Author(s): Type last name first, followed by first name, followed Company or Affiliation and then your email address. All co-authors should be listed as first name, last name and email address only. Group names will not be accepted as an author. Please see example below.
Abstract: Your abstract body is limited to 300 words or less not including the title and author lines. Tables or photos may be added to your abstract for a fee of $150.00 each.
Indicate your preferred mode of presentation: Oral, Poster, or Either (meaning no preference).
Invited Papers: If your paper was invited for one of the symposia sessions, please indicate the appropriate session on your submittal.
Bio: Enter your bio (limited to 125 words) for the moderation introduction before your presentation.
Please have a backup author prepared to give your presentation should you not be able to attend. Rescheduling presentations after July 1, 2021 is extremely difficult for the Technical Program committee and we would really appreciate your commitment to attending the Annual Meeting for your presentation. Please do not submit an abstract if you do not plan to attend the 2021 Annual Meeting for your presentation. Your abstract will be reviewed for subject and format appropriateness; notifications of acceptance/rejection will be sent by June 1, 2021.
We must receive your meeting registration for the meeting by July 1, 2021 in order for your abstract to be published in the Program with Abstracts.
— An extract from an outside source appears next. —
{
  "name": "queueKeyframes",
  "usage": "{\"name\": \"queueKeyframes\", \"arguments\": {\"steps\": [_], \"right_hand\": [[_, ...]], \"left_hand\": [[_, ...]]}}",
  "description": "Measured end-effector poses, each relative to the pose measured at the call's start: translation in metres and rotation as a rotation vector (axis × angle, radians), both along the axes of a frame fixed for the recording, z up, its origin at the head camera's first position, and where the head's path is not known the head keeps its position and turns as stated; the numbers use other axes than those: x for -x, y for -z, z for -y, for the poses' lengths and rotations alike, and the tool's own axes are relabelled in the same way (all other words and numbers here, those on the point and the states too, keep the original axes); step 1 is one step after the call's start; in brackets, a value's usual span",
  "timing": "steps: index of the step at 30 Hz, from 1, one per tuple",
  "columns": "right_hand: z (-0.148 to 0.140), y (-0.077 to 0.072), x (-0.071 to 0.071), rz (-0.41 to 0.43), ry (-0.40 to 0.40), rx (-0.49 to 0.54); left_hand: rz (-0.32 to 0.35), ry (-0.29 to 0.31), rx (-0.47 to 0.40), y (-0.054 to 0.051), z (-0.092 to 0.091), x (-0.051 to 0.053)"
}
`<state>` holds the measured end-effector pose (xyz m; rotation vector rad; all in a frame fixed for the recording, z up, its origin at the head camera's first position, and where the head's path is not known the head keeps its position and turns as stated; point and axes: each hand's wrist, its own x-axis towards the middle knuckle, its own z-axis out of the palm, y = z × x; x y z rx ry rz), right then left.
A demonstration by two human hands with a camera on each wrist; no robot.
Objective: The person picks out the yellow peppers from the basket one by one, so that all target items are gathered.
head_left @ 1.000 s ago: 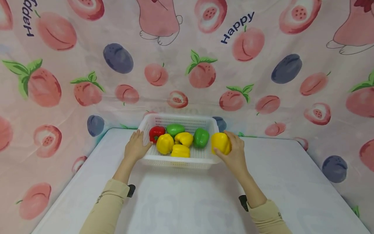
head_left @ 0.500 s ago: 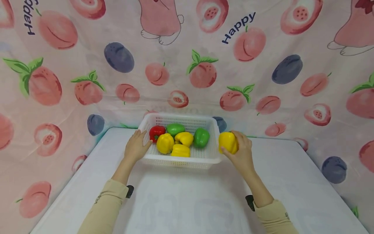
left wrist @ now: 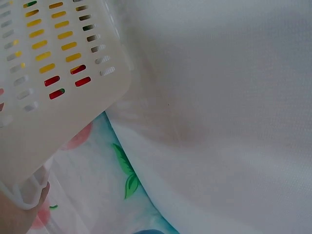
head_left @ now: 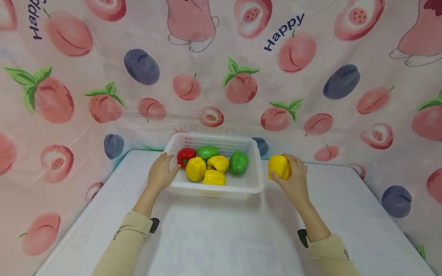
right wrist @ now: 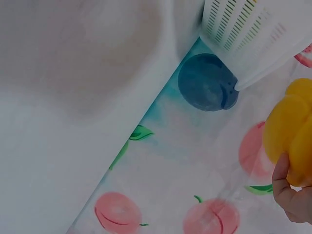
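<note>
A white plastic basket (head_left: 258,168) stands at the back of the table. My left hand (head_left: 160,171) grips its left rim, with the thumb reaching over the edge to the inside; in the left wrist view only a bit of this hand (left wrist: 19,214) shows at the rim. My right hand (head_left: 295,176) holds a yellow bell pepper (head_left: 279,167) in the air to the right of the basket, thumb on the near side. Inside the basket lie a red bell pepper (head_left: 185,157), several yellow bell peppers (head_left: 195,169), a green bell pepper (head_left: 238,162) and a smooth green oval item (head_left: 208,152).
The white table (head_left: 221,237) reaches toward me and to both sides of the basket. Directly behind its back edge hangs a pink cloth (head_left: 207,65) printed with peaches and plums. The basket sits close to that cloth.
My right hand has carried the yellow bell pepper rightward, from over the basket's right rim to well outside it. My left hand and the basket have stayed in place.
</note>
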<state>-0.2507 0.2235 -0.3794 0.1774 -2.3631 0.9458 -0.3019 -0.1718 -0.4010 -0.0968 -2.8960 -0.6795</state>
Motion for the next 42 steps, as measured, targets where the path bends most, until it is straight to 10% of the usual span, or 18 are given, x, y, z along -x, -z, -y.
{"name": "queueKeyframes", "arguments": {"steps": [9, 42], "right_hand": [[-0.008, 0.002, 0.019, -0.044, -0.04, -0.038], [-0.008, 0.049, 0.049, 0.281, -0.02, -0.167]], "left_hand": [[0.0, -0.011, 0.012, -0.003, 0.004, 0.0], [0.01, -0.002, 0.019, 0.001, 0.001, 0.002]]}}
“Your Country is Falling Apart” Response to Recent Landslides by the North Carolina Geological Survey
Bauer, Jennifer, North Carolina Geological Survey, ; Richard M. Wooten; Kenneth A. Gillon; Thomas J. Douglas
Since August 2009, the mountains of Western North Carolina have received 42 inches of rainfall, 16 inches above normal, relieving the region of a two-year drought. These rain events have also increased soil moisture, raised groundwater levels, and triggered over 40 landslide events in the region. As part of its commitment to public safety, the North Carolina Geological Survey has responded to fifteen of these events to evaluate slope stability and provide information to assist state and local agencies and the public. These response efforts have included requests from emergency management officials, erosion control officers, and town planners concerned about the life, health, safety and property of their citizens. Response activities include stability assessment and monitoring of sites during recovery and clean-up efforts; assisting in determining the nature and extent of the slope failures; mapping the affected area and areas that could be affected (e.g. hazard zonation and debris flow inundation modeling), making Geographic Information System (GIS) maps to assist emergency management officials in their response and contingency planning; and communicating findings to the appropriate officials, public, and the media. Mapping and data collected at these sites is incorporated into a slope movement-slope movement deposit geodatabase. All of the slope movements to which the NCGS responded occurred on slopes that have been modified in some way by human activity; four of them have damaged six structures and four threaten homes, one of which has been condemned. This paper will illustrate several of these landslide investigations and responses, as well as give a brief timeline of rainfall events correlating to these slope failures.